I think its part of whats keeping me from getting close to people. The less I know about people the less I can us against them when I go into destruct mode. I must conquer my fears..just a normal life would be my biggest wish.

Sunday, April 29, 2007

New Generation

Well on 4/20 at 930am I became a great aunt to one Connor Jerome 8lbs 3oz. It sure does make one think when the 2nd generation from yours start to appear. We are leaving May 5th to go back to Vermont to see him and other friends.

Believe it or not life is going good. It doesn't mean I am happy everyday my illnesses still get me down and freaky at times but on the whole things feel right and are going right for once in a long life of mess ups.

I don't have a lot. I don't eat fancy foods and I still don't care what the brand name is on the clothes I wear as long as I like them and there comfortable, but life has never been better. I have people who actually care for me and not what I can do for them or give them. I am learning how to budget my time more wisely so I might even be writing more soon. I am thinking of starting a couple of new blogs, one for my fiction writing and one for the book studies that I am doing for my school.

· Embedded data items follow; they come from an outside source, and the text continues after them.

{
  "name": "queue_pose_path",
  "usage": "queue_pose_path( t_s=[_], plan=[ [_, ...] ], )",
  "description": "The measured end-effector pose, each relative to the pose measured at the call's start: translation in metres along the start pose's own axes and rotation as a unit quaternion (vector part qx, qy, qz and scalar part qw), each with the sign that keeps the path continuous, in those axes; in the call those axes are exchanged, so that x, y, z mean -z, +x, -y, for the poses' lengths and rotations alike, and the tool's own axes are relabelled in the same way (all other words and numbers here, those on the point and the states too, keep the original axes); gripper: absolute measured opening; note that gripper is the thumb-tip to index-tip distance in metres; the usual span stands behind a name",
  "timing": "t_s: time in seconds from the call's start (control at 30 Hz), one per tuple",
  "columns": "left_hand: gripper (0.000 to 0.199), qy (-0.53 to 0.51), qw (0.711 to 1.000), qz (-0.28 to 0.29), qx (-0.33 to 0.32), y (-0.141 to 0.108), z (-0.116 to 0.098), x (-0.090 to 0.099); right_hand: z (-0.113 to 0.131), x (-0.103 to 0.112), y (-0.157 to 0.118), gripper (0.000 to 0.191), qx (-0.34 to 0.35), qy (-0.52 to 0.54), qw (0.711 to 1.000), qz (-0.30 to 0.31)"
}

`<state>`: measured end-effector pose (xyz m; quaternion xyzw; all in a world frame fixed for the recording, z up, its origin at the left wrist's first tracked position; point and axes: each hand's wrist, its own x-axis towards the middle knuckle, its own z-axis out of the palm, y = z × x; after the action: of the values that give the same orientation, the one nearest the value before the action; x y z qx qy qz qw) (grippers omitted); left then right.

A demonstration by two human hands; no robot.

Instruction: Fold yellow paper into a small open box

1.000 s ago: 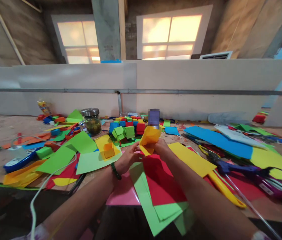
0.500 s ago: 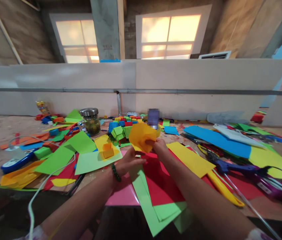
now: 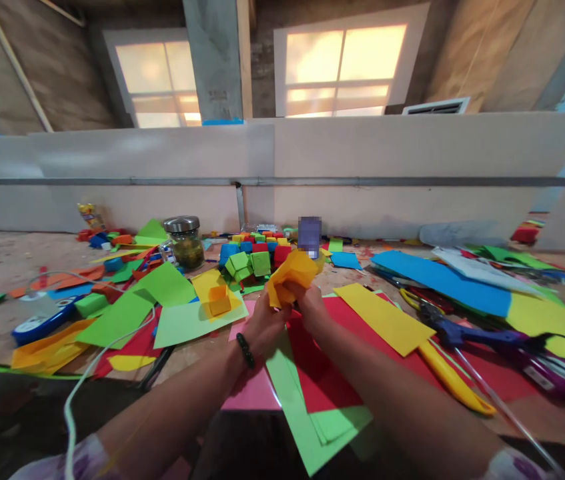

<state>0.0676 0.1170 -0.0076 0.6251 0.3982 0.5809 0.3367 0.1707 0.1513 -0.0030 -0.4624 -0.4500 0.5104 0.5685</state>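
Note:
A folded orange-yellow paper piece is held up above the table at the centre. My left hand has its fingers closed on the lower left of it. My right hand grips its lower right side, with some fingers tucked inside the fold. Both hands are close together. Beneath them lie a red sheet, light green sheets and a pink sheet. A small orange paper box sits on a yellow sheet to the left.
Paper cubes stand behind my hands. Left of them is a lidded glass jar. A blue glue gun with a white cord lies far left; a purple-blue tool and yellow-handled cutter lie right.
My left hand has moved up and right and closed on the orange-yellow paper. The paper has turned and shifted slightly right, and my right hand's fingers have moved into its fold.

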Motion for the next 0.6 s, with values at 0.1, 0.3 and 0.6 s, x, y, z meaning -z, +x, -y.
queue_pose_path(
  t_s=[0.1,0.3,0.6],
  plan=[
    [0.020,0.013,1.000,-0.007,-0.014,-0.0014,-0.0022,-0.0009,0.0016,-0.0015,-0.0024,0.035,-0.007,0.014,1.000,-0.016],
    [0.022,0.021,0.999,-0.001,-0.032,-0.0040,-0.0036,-0.0025,0.0028,-0.0040,-0.0037,0.039,-0.009,0.018,1.000,-0.024],
    [0.029,0.025,0.999,0.022,-0.040,-0.0063,-0.0052,0.0016,-0.0028,-0.0050,0.0025,0.042,0.021,-0.009,0.999,-0.032]
  ],
)
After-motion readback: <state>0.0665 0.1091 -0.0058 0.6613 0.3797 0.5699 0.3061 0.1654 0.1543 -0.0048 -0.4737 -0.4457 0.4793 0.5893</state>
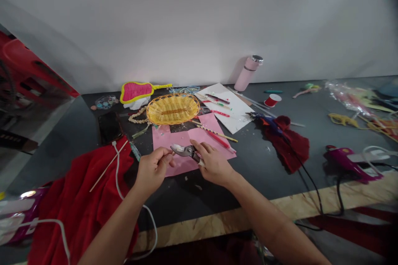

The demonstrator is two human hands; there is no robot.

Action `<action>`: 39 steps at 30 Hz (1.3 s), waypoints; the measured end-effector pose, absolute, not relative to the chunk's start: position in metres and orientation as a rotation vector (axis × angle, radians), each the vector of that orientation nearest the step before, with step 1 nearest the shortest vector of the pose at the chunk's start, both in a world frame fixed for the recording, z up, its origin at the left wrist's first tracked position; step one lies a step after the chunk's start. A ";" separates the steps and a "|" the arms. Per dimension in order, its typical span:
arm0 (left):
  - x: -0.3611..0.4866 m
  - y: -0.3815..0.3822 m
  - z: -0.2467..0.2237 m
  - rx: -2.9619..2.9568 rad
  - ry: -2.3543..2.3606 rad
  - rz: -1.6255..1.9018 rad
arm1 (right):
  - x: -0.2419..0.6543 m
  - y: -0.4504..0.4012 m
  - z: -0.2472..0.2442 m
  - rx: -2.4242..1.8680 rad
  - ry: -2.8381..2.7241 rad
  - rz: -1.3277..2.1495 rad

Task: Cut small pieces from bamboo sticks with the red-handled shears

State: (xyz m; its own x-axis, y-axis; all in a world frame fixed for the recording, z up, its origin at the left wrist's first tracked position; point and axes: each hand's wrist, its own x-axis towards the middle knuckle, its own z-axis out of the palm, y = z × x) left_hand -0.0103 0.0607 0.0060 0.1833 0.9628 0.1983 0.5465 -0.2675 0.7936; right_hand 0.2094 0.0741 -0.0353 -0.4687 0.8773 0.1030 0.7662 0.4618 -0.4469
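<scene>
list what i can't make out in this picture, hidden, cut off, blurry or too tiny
Pinched item, head view: whatever the left hand may pinch is too small and covered by its own grip.
Handles of the hand tool, head view: mostly covered by the right hand.
Left purple device, head view: cut off by the left edge.
Clear plastic, head view: contents blurred.

Dim, soft light, brightest mid-frame on the white upright panel [192, 33], faint shadow left of the pale pink cylindrical flask [246, 75], white glare on the purple plastic device [39, 203] at lower left, darkened upper-right corner, wide-angle stretching and blur toward the edges.
</scene>
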 end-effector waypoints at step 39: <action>-0.013 0.065 0.009 1.734 1.325 0.870 | 0.207 0.072 -0.031 -1.384 -2.371 0.561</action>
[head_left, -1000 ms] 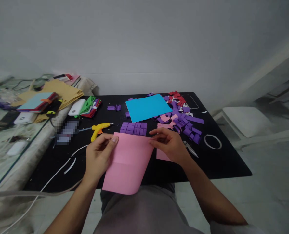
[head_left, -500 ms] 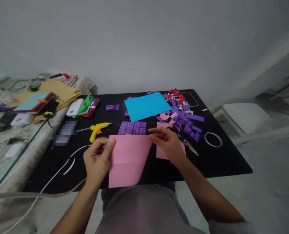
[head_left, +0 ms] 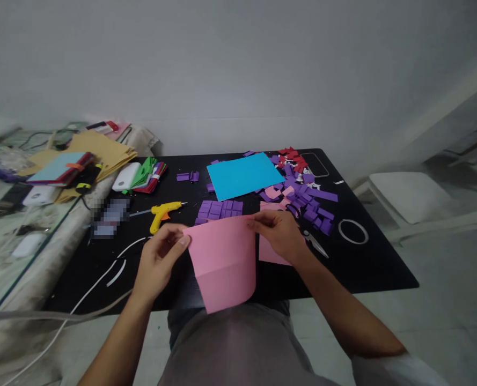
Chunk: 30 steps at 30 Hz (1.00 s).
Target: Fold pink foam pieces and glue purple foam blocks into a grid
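Observation:
A pink sheet of paper (head_left: 225,265) hangs between my hands above the front of the table, with a crease across it and its lower right side curling. My left hand (head_left: 161,257) pinches its upper left corner between thumb and fingers. At the upper right corner, my right hand (head_left: 276,230) is closed on the sheet. Just behind the sheet lie rows of purple folded paper pieces (head_left: 222,208). Below my right hand rest another pink sheet (head_left: 272,252) and scissors (head_left: 316,245), whose handles are partly hidden.
A yellow glue gun (head_left: 163,215) lies left of the purple rows. Farther back is a blue sheet (head_left: 244,176), with purple scraps (head_left: 308,201) and red scraps (head_left: 293,156) beside it. A ring (head_left: 353,231) sits at right. A white cable (head_left: 89,295) crosses the left front edge.
My right hand now grips the upper right corner of the pink sheet and has raised it slightly. The sheet's lower end has swung to the right and bowed.

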### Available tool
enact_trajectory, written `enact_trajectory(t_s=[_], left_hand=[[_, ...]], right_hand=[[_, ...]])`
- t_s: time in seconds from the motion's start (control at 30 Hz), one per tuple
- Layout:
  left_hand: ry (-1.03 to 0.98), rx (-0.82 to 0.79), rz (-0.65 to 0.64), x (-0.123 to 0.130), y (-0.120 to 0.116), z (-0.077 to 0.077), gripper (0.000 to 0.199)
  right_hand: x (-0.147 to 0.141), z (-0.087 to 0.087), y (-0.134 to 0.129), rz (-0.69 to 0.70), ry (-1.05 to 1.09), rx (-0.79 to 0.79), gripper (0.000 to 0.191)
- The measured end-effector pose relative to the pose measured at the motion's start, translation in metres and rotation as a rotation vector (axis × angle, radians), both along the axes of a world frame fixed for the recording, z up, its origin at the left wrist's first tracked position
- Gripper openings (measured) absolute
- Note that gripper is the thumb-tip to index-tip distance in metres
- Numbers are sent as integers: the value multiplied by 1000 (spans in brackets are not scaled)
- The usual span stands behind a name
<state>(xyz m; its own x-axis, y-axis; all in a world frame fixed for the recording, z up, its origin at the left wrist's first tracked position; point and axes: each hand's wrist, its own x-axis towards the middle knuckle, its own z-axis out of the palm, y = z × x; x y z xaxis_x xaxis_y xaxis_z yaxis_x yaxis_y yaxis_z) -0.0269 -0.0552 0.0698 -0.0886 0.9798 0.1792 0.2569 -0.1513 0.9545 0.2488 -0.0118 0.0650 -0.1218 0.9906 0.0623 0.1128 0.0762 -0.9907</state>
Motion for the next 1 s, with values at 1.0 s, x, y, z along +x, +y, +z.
enact_trajectory(t_s=[1.0], left_hand=[[7, -290, 1, -13, 7, -45, 43]], right_hand=[[32, -42, 0, 367, -220, -273, 25]])
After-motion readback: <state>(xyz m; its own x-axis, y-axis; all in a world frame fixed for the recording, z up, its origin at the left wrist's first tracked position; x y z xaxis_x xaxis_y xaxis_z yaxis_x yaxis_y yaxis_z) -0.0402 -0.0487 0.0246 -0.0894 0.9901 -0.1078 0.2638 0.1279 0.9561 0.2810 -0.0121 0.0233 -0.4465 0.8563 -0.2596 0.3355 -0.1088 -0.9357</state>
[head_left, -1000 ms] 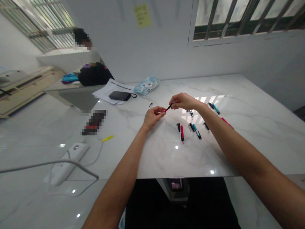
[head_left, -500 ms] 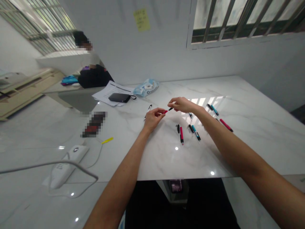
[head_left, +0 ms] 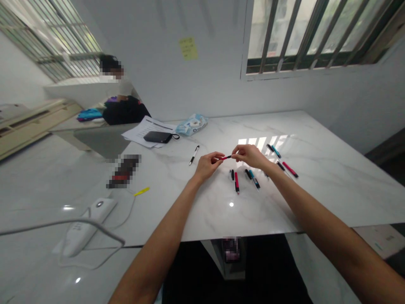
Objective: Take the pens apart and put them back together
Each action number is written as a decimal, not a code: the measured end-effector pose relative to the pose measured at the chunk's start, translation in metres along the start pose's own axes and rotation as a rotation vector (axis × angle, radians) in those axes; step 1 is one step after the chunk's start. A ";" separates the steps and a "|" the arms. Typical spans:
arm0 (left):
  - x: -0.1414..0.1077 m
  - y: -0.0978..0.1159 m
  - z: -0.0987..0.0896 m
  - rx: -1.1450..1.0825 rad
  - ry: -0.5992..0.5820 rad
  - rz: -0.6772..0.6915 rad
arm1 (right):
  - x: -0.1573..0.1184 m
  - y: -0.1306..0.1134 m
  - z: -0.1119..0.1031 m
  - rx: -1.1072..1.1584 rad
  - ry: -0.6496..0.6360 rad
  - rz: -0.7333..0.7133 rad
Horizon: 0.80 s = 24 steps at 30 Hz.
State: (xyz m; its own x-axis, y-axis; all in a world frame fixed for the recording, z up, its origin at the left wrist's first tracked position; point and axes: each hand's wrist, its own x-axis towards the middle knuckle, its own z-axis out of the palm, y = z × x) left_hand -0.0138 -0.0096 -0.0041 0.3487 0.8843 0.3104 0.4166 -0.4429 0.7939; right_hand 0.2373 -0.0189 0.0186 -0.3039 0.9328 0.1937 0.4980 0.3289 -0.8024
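Observation:
My left hand point(head_left: 207, 166) is closed in a pinch on a red pen barrel point(head_left: 225, 158). From the other side, the fingertips of my right hand point(head_left: 250, 156) pinch a black pen piece point(head_left: 229, 156). The two pieces lie in line and appear to meet between my hands, just above the table. Nearer to me lie a taken-apart red pen point(head_left: 237, 182) and a taken-apart blue pen point(head_left: 254, 179), each beside black parts. Left of my left hand rests a whole white-and-black pen point(head_left: 194, 155).
More blue pen parts point(head_left: 276, 151) and red pen parts point(head_left: 290, 169) lie beyond my right forearm. Papers point(head_left: 136, 134) under a black power bank point(head_left: 157, 137) and a blue-white packet point(head_left: 191, 124) sit at the back. A power strip point(head_left: 90, 228) with a grey cable is at left. Another person sits far left.
The red barrel and black piece have come from slightly apart to in line and seemingly touching. My right hand sits lower over the table. The view has shifted a little.

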 end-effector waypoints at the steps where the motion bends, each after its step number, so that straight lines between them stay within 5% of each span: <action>1: 0.001 0.003 0.001 0.021 -0.017 0.006 | -0.005 0.003 0.000 -0.022 0.037 0.004; 5: 0.002 0.014 0.008 0.097 -0.032 0.026 | -0.016 0.014 -0.001 -0.030 0.181 -0.029; 9: -0.007 0.015 0.018 0.130 0.081 0.053 | -0.023 0.021 0.000 0.104 0.223 -0.082; 24: -0.022 0.015 0.017 0.174 0.129 0.110 | -0.022 0.027 0.014 0.387 0.144 0.030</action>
State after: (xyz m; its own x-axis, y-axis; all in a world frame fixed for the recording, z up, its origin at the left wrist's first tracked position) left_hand -0.0013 -0.0383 -0.0076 0.2945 0.8357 0.4636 0.5241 -0.5469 0.6528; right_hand 0.2461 -0.0324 -0.0148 -0.1631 0.9613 0.2220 0.1547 0.2471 -0.9566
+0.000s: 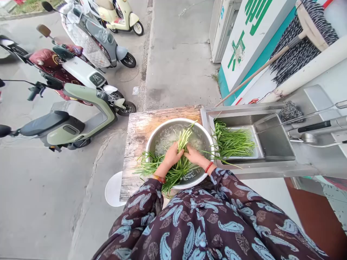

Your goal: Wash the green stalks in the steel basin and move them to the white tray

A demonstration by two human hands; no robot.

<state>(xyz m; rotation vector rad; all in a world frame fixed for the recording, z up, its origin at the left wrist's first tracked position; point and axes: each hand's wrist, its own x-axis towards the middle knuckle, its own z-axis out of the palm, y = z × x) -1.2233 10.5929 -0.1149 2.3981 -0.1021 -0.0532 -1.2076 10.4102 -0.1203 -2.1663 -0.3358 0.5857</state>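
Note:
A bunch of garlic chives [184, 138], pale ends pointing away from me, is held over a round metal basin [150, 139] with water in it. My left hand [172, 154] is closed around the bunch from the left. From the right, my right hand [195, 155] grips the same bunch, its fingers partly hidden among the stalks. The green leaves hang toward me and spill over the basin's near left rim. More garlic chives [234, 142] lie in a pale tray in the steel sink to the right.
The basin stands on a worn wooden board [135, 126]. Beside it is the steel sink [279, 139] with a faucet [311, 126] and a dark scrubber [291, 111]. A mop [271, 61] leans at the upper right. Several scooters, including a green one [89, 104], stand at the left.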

Oh yeah and I am going to school now. Its basically a Wiccan seminary school and I am very happy with it and myself with my studies.

Well that's it for this run I have a hundred things to do to get ready to leave next weekend. Talk at you again soon take care.

Tuesday, January 30, 2007

New Look

I have updated the template to more match my healthier state of mind. Its not a huge difference as no one actually reads this thing anyway and I am just talking to myself. But it helps to clear my mind so I do not care how obscure my presence is. Any way if someone does actually read this thing I also have my own website that I setup with links that I have made money online with. and they are no get rich quick scams. I also have my squidoo lens a number of other blogs and rss feeds and forums where I actually get paid to post. Any way most of the stuff is on my homepage which is listed in my links on the right sidebar.

I can also be seen at a number of the links listed in "My Shares" and "links" not all of them have to do with me being a nut. Some of them have information on what I have learned about making money online. Check them out if you have a minuet or two.

Tuesday, January 23, 2007

A New Year

Well here we are. Its January 2007..and I can truthfully say "I remember about 30 years ago" and I do.

Its odd just how fast time goes by and how fast we go threw life. Last year I wanted one thing. I wanted a stable life. Well the roof is stable. The income is stable. a few things are still wobbly but all in all I got what I wanted. (oh BTW Jan 5 made 1 year since i had a cig woo hoo for me)

But what do you do when you get what you want? do you know how to appreciate it? Are you really willing to pay ALL the costs that come with getting what you want...including the hidden ones?

Any way just some thoughts for the new year. This year goal is to get as healthy as I can without hurting myself. I may end up with back surgery to fix the pain. I hope it works. It would be nice to not be in pain all the time any more. Most likely it will make me a nicer person to be around as well.